Louis wstał, aby odprowadzić ich do drzwi i się z nimi pożegnać. Wrócił do mnie i do Niall'a. Usiadł na swoje miejsce i położył głowę na moim ramieniu. Czułem, jaki znowu był rozpalony. Westchnąłem.

— Louis?

— Hm?

— Masz gorączkę, znowu. Czy to na pewno bezpieczne?

— Harold! — Podskoczyłem na nagły krzyk Niall'a, który nadal jadł. Ile ten człowiek w siebie mieścił!? — Po pierwsze: musisz się naprawdę do uczyć. Po drugie: to zupełnie normalne i za niedługo Louis przestanie mieć taką gorączkę. A po trzecie: to... Jutro porywam wam Freddie'go na dzień z wujkiem Niall'em, a wy macie cały dzień dla siebie.

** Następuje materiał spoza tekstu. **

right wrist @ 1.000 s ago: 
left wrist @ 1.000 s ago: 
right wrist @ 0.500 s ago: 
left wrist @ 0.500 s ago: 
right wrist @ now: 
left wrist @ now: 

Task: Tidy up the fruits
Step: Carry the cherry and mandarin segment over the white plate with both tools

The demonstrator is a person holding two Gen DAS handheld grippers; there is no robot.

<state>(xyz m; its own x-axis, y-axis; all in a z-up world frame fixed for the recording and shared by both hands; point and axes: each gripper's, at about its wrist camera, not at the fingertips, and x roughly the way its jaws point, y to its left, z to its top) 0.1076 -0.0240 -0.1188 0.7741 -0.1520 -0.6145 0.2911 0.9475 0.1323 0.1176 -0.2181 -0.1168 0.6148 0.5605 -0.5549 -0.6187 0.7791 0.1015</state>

Louis spojrzał na niego i nie spodobała mi się ta mina, którą zrobił.

— Dokąd go zabierasz? Gdzie będziecie? Jak musi się ubrać? Co będziecie jeść? Wiesz, że nie może jeść niezdrowego jedzenia, a ostatnio trochę z tym przesadziłem. O której? Muszę mu spakować jakieś ubrania, gdyby się pobrudził, jego ulubiony soczek! Boże, mam nadzieję, że...

— Louis, stop. Niall sobie poradzi. A gdyby coś się działo, to zadzwoni, prawda?

— Prawda! Nie musisz się o niego martwić. Będzie w dobrych rękach. Będę ja, Zayn i Liam. Damy sobie we trójkę radę. W razie czego będziemy dzwonić. A wy będziecie mieć czas dla siebie.